Much of metaphysical philosophy of nature focuses on ‘ultimate reality’, whatever that means. It’s a physicist-reductionist view (although not all physicists are reductionists). Is water H2O? Is temperature molecular motion? Can we explain everything as the motion of atoms through the void? Feser, as a neo-Aristotelian, would argue no. Rather he revives the Aristotelian ideas of potentiality and actuality to reframe such questions and break the seeming dichotomy behind the static monism of Parmenides and its dynamic counterpart advanced by Heraclitus.

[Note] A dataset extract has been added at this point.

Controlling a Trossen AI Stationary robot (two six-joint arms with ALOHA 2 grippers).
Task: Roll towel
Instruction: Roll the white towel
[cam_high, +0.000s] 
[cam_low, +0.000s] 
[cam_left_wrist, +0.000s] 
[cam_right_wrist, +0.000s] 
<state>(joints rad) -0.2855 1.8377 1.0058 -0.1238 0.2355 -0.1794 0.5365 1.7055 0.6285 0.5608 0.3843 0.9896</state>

Two ideas from the Aristotelian school dovetail with the categories of atomism and energetism. These are substantial form and prime matter. In anything that’s ‘real’ both aspects must be present. I don’t exactly understand how they work together, but maybe that’s the point – these are abstractions and a simplistic attempt to strictly limit oneself to discovering just the efficient cause (to use another Aristotelian idea) is bound to fail. Prime matter, being protean in nature, is associated with aspects of energetism. Atomism on the other hand seems largely associated with substantial form, but more in the idea of what an Element represents rather than our physicist picture of an Atom.
This last conundrum is one thing that’s always bothered me whenever I teach first-semester general chemistry. The definition of Element has always been nebulous (much like the definition of energy). I use it operationally, rather than try to discuss its essence, in class. After a while students get the operational idea and think of it as a label, although I wonder if deep down they’re uncomfortable with what it really means. Water is elemental in a sense that we designate it a “pure substance” as opposed to a “mixture”. But it’s non-elemental when we designate it as a “compound” composed of one or more “elements” – and now I’m using the word element in more than one sense making things even more confusing. In the second semester, we define reference states as “pure elements in their standard states”. At this point, my students take this in stride because they treat element as a label, H for hydrogen, O for oxygen, and so on.
The alchemists used the term “mixt” which sometimes corresponds to our definition of “compound” and sometimes to our definition of “homogeneous mixture”. We think of the two differently, and further distinguish it from “heterogeneous mixture” – and then try to parse a distinction between “physical” and “chemical” separations using these crude categories. These definitions are in every standard college chemical textbook. I don’t spend much time on them. I understand why they’re useful as a scaffold to help students categorize the many things we’re going to be throwing at them throughout their year in general chemistry. But deep down I feel ambivalent about this terminology. And because chemical bonding is one of my areas of chemical expertise, I see problems down the road with these categorizations. Are we indeed carving nature at its joints? As the practical chemist, though, I press on – knowing that we see nature “through a glass darkly” and perhaps that’s one of the exciting things about being a scientist, a philosopher of nature.
P.S. Reading philosophy of chemistry has motivated me to adapt my Potions Project to my General Chemistry classes next semester. Time will tell if the potential will actualize!